There was indeed a once in a lifetime opportunity, with the key word being was. A quick look at the above Baa chart shows there was a once in a lifetime opportunity to sell when risk premiums for junk shrunk to insanely low levels. That opportunity occurred between 2005 and 2007. Everyone was foolishly chasing yield then, at ever ridiculous risk spreads in spite of rapidly deteriorating fundamentals in housing, commercial real estate, and the global economy.

In terms of buying corporate bonds, the Baa chart above is back where it was in 2001, essentially where it was 7 years ago. We will take a look at fundamentals in just a bit but first let’s consider performance along the yield curve.

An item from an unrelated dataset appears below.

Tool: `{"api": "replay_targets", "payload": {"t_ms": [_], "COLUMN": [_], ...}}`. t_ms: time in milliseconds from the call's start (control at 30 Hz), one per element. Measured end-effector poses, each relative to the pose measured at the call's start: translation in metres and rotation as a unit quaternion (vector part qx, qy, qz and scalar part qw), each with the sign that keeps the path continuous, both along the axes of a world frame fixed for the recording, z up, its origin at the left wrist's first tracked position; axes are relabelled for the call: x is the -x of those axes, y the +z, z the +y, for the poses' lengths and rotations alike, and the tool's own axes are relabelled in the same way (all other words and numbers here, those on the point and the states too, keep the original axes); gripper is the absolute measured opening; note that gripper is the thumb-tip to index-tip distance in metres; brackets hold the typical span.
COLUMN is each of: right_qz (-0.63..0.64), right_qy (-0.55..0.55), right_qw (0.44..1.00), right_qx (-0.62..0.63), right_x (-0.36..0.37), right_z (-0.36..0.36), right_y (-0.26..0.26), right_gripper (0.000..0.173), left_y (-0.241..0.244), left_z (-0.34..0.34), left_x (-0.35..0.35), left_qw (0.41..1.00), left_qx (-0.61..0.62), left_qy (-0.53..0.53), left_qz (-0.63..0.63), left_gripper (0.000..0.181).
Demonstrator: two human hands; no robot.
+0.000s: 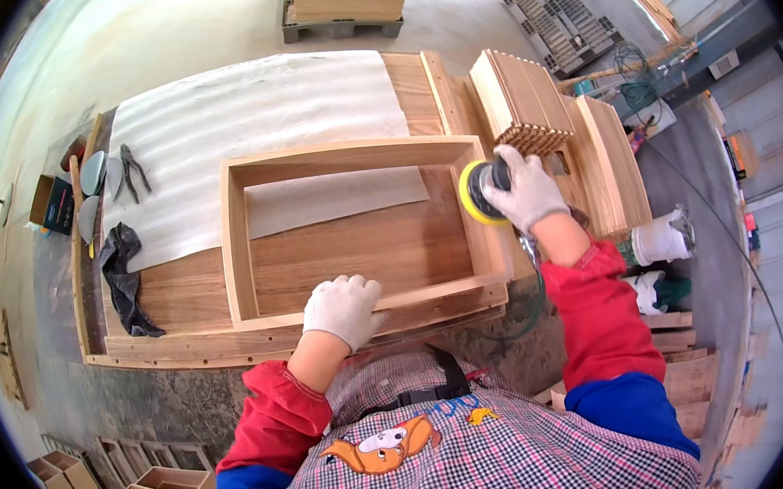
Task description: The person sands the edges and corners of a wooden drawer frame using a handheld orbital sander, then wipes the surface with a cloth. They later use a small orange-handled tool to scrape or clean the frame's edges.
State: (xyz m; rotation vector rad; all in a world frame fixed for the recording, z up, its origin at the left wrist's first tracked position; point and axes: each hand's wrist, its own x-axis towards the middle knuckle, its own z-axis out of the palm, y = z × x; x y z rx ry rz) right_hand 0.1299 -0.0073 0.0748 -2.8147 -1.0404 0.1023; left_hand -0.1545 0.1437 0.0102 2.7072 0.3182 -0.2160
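Observation:
A rectangular wooden frame without a bottom lies on the workbench before me, partly over a white foam sheet. My left hand, in a pale work glove, rests on the frame's near rail, its fingers curled over the edge. In my gloved right hand is a pneumatic orbital sander, a black tool with a yellow-edged pad. The pad is tilted against the frame's right end piece; whether it spins I cannot tell. A hose runs from the sander down past the bench's near edge.
Stacked wooden boards stand at the bench's right, with another stack beyond. Pliers, sanding discs, a black cloth and an open box lie at the left. A white bucket stands right of the bench.

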Motion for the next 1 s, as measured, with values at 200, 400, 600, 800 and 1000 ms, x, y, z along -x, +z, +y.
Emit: {"api": "replay_targets", "payload": {"t_ms": [200,400,600,800,1000], "right_qz": [0.028,0.063,0.052,-0.064,0.034], "right_qy": [0.124,-0.035,-0.066,0.096,-0.075], "right_qw": [0.984,0.997,0.996,0.992,0.996], "right_qx": [-0.124,0.008,-0.019,-0.043,-0.038], "right_x": [0.041,0.129,0.116,0.068,-0.003], "right_z": [-0.094,-0.086,-0.095,-0.074,-0.001], "right_y": [-0.031,0.028,0.020,0.002,0.004], "right_gripper": [0.065,0.063,0.064,0.063,0.061], "left_y": [-0.007,-0.007,-0.010,-0.011,-0.009], "left_z": [-0.002,-0.001,-0.001,-0.001,-0.002], "left_x": [-0.001,0.000,0.001,0.003,0.003], "left_qw": [1.000,1.000,1.000,1.000,1.000], "left_qx": [0.011,0.012,0.008,0.008,0.003], "left_qy": [0.005,0.005,-0.007,-0.009,0.005], "left_qz": [-0.023,-0.010,-0.011,-0.023,-0.030], "left_gripper": [0.032,0.032,0.033,0.032,0.030]}}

Corporate Bond Performance Along the Yield Curve

Brett Steenbarger at Trader Feed has an interesting post Corporate Bonds: Year-to-Date Price Performance Along the Yield Curve that is well worth a look.

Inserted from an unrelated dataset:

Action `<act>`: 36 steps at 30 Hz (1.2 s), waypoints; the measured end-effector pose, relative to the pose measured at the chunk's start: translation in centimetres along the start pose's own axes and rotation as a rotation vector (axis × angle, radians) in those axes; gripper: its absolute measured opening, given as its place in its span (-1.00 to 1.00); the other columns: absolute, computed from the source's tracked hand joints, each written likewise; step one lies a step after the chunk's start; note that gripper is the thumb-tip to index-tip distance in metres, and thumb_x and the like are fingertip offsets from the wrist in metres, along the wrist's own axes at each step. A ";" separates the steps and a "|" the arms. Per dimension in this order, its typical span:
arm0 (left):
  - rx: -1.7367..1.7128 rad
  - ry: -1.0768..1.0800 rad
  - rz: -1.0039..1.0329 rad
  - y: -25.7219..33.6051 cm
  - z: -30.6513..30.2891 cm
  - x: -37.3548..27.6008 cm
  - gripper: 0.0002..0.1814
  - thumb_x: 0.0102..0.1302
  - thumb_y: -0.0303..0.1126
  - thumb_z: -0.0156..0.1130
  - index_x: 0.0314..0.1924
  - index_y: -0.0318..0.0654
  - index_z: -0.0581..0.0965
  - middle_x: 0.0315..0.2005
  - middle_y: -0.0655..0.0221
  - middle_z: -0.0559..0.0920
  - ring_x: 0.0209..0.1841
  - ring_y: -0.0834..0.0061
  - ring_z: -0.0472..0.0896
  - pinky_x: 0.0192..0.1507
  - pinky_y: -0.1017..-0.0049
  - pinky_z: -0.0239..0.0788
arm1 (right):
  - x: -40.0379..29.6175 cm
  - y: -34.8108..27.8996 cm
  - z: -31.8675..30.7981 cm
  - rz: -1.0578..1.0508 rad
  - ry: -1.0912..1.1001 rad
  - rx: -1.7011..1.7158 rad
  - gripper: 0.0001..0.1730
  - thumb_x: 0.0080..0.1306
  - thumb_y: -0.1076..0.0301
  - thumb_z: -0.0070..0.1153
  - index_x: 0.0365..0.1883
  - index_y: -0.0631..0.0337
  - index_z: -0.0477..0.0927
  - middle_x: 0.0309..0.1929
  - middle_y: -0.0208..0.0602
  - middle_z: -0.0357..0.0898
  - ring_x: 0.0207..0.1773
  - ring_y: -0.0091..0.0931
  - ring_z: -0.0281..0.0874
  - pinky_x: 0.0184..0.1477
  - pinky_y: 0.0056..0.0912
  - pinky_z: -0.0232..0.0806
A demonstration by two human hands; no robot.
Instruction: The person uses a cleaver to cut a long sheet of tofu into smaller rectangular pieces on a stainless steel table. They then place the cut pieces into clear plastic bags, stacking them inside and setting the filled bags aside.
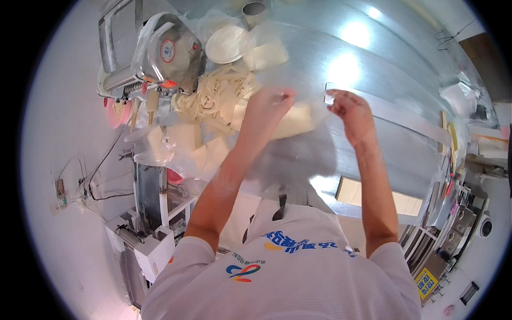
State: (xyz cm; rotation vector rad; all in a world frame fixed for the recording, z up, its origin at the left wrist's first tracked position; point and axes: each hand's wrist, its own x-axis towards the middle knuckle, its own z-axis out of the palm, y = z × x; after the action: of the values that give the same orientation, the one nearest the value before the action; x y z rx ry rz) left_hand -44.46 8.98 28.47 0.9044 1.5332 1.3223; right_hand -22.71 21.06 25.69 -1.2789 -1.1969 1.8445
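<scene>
My left hand is raised over a folded slab of pale dough, its fingers curled and blurred. My right hand is held up to the right, fingertips bunched together. Something thin and clear, perhaps plastic film, seems to show between the hands; whether either hand grips it is unclear. A heap of flat, wide noodles lies left of my left hand. Below the noodles sit dough sheets and a block of dough, partly in clear plastic bags. All this rests on a shiny metal worktable.
A metal dough-rolling machine stands at the upper left, near a round white dish and a metal cup. Cut pale rectangular pieces lie at the near right edge. Tools stand along the right side.
</scene>
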 end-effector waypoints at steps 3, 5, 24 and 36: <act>-0.024 -0.096 0.057 1.8 1.8 4.4 -0.74 0.44 -0.43 0.39 0.07 -0.34 0.70 -0.13 0.43 0.70 -0.03 0.60 0.61 0.13 0.51 0.43 | 2.5 -2.7 -3.5 -0.058 0.000 0.015 -0.69 0.54 0.36 0.14 0.04 0.42 0.75 -0.36 -0.49 0.49 -0.26 -0.58 0.46 0.16 -0.32 0.54; 0.007 -0.122 0.054 2.5 3.2 7.9 -0.70 0.40 -0.40 0.41 0.09 -0.34 0.70 -0.12 0.40 0.70 -0.01 0.57 0.60 0.14 0.49 0.43 | 4.4 -4.2 -5.4 -0.091 0.033 -0.005 -0.69 0.54 0.37 0.13 0.04 0.45 0.74 -0.37 -0.47 0.47 -0.27 -0.57 0.45 0.16 -0.30 0.56; 0.531 0.001 0.510 -8.1 13.3 23.6 -0.66 0.51 -0.28 0.36 0.16 -0.32 0.70 0.10 0.10 0.79 0.16 0.17 0.76 0.25 0.29 0.54 | 12.5 1.3 -18.7 -0.616 0.413 -0.669 -0.60 0.57 0.04 0.14 -0.22 0.17 0.80 -0.30 -0.07 0.79 -0.12 -0.09 0.75 0.00 -0.08 0.53; 0.232 -0.051 -0.533 -23.7 17.4 -15.6 -0.79 0.62 -0.35 0.28 -0.01 -0.41 0.68 -0.37 0.27 0.77 -0.38 0.56 0.69 -0.30 0.49 0.57 | -19.0 15.6 -44.6 0.032 0.667 -0.826 -0.67 0.46 0.15 0.44 -0.15 0.30 0.86 -0.33 -0.06 0.83 -0.29 -0.35 0.80 -0.14 -0.27 0.59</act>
State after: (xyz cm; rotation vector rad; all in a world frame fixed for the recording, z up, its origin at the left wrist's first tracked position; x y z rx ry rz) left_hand -22.25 -3.52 7.02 0.5971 1.7550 0.7467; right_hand 26.12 13.64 13.17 -2.1214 -1.5670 0.7616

Corporate Bond Performance

click on chart for sharper image

Above we see year-to-date price performance for four corporate bond funds in the Vanguard family: short-term investment grade (VFSTX); intermediate-term investment grade (VFICX); long-term investment grade (VWESX); and high yield (VWEHX).

What we see is that, as the yield curve has steepened, longer-term bonds have dramatically underperformed shorter-term ones.

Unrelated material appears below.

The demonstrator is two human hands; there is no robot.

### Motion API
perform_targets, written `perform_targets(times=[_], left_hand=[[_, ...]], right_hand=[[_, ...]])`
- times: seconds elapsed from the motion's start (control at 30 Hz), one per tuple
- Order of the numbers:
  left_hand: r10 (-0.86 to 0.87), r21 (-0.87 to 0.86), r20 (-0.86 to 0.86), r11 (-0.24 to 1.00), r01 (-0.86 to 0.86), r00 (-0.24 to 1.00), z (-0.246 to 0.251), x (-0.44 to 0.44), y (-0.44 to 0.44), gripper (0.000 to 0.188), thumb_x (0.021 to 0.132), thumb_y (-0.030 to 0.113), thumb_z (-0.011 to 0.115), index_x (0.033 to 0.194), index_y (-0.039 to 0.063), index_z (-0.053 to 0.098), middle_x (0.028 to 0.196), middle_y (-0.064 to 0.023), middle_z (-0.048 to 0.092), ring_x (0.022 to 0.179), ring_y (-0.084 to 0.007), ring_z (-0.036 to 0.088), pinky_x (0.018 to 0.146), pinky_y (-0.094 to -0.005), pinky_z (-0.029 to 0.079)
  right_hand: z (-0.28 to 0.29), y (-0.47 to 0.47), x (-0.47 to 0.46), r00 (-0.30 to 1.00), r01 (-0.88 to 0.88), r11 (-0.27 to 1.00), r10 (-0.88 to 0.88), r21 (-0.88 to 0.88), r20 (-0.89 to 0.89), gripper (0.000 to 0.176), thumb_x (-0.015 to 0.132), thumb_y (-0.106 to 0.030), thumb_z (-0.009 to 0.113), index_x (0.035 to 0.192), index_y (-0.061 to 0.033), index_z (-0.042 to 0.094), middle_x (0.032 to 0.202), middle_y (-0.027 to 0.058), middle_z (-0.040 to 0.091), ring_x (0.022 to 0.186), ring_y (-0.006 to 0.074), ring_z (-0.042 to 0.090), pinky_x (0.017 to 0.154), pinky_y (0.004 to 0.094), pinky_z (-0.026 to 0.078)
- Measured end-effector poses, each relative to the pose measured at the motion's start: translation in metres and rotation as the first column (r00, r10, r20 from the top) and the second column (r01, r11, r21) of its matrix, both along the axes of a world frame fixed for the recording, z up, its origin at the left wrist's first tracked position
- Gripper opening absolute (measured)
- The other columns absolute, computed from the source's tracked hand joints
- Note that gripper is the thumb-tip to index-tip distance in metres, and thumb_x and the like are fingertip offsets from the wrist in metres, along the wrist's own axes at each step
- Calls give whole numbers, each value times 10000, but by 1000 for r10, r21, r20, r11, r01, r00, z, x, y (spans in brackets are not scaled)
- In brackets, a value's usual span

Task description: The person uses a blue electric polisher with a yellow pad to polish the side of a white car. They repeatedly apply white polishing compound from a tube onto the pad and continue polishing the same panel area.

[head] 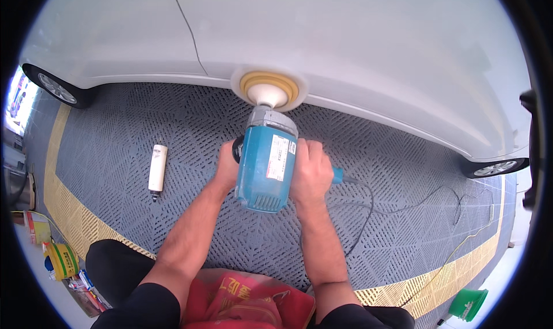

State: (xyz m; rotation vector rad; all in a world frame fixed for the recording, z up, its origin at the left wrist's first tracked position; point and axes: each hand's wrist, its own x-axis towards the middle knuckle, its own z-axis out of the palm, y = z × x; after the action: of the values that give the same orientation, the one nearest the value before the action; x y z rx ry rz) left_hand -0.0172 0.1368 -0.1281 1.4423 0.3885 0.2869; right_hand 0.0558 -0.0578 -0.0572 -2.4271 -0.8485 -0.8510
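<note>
A teal rotary polisher (261, 169) is held between both hands, its head toward the car. My left hand (227, 160) grips the black side handle (237, 149). On the other side, my right hand (312, 169) is wrapped around the rear handle, which is mostly hidden by the fingers and body. The polishing pad (270, 89), white with a yellow backing ring, has a blurred rim as if spinning. It meets the lower edge of the silver-white car body panel (367, 48), just right of a door seam (190, 31). Whether the whole face touches cannot be seen.
A white bottle (158, 168) lies on the grey slatted floor tiles (194, 126) at left. The power cord (371, 203) loops across the floor at right. Car wheels (56, 87) flank the scene. A yellow bucket (61, 261) and a green bucket (468, 305) stand at the lower corners.
</note>
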Motion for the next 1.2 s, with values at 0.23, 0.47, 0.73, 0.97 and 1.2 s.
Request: perform_targets(times=[0.23,0.47,0.73,0.97,1.2], left_hand=[[20,-40,7,999,-20,1000,7,1,-7,137,861,86,846,945,15,765,884,10,760,818,-65,652,711,-310,557],[24,1,-15,1000,-24,1000,3,5,-14,147,853,95,835,911,-1,739,840,-6,746,788,-67,634,710,-305,549],[19,38,81,999,-22,996,16,15,-29,53,918,61,779,939,14,770,872,-2,754,791,-77,659,685,-301,555],[32,-214,-143,975,-63,989,14,7,-38,113,1009,68,690,1022,24,794,947,-14,768,812,-98,697,699,-294,582],[-39,147,39,989,33,998,2,25,-53,92,890,50,799,952,-3,755,893,7,753,817,-68,655,696,-300,554]], right_hand=[[0,-1,0,981,-24,993,2,-114,-194,284,812,-119,697,1078,-21,692,916,102,610,742,285,667,705,390,559],[2,-14,5,999,12,1000,-13,-25,-40,263,822,-99,684,1076,-31,694,942,108,620,781,286,675,706,394,558],[19,-29,10,1000,-10,1000,10,15,20,230,823,-112,682,1040,-37,680,914,96,598,746,270,657,697,390,547],[7,-25,8,998,-18,1000,16,-18,-66,284,808,-116,702,1082,-44,704,904,96,610,715,279,666,631,384,549],[5,-62,24,999,0,999,-1,38,41,224,828,-85,676,1045,-28,687,920,101,617,743,270,660,705,387,549]])
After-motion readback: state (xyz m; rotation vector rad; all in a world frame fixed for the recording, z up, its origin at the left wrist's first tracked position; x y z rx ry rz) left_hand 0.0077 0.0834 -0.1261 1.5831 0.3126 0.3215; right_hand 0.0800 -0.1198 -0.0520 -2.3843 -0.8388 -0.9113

Even more dramatic is the way that high-yield bonds have underperformed investment grade offerings. The bonds in VWEHX are roughly the same in maturity as those in VFICX, yet it has been almost twice as weak in price performance. Safety has ruled the roost for 2008; this remains an excellent market sentiment indicator.

A Lesson In Fundamentals

Scott D’Orsi, at Feingold O’Keeffe Capital stated “There has been widespread liquidation of assets that has nothing to do with fundamentals.” I disagree. I believe there is a very valid fundamental reason for safety to be ruling the roost. Here is how I see it.

The Fundamentals

  • This was the biggest credit bubble in the history of mankind and the bust is going to be the biggest since the great depression.
  • Unemployment is rapidly rising and is nowhere near peak. I am looking for 7.5%-8.0% unemployment in 2009 and continuing higher in 2010.
  • There is a New Age of Consumer Frugality that will affect consumers’ willingness to make purchases
  • Frugality is hitting state budgets as 22 States Face Tax Shortfalls
  • It will be impossible for corporations to roll over debt at attractive prices.

Prices imply a 5.6 percent default rate, the most since the record 8.4 percent in 1933 but here is the question on my mind: Is 5.6% that so outrageous in the wake of the biggest credit bust in history?

Whether or not corporate bonds are a buy now is debatable. The highest quality corporates might be. Yet lesser quality, especially junk, might be another story altogether. And it is a considerable stretch of the imagination to state or imply anything remotely close to “This is a once in a lifetime opportunity”.

That once in a lifetime opportunity was to sell, and that opportunity is long gone.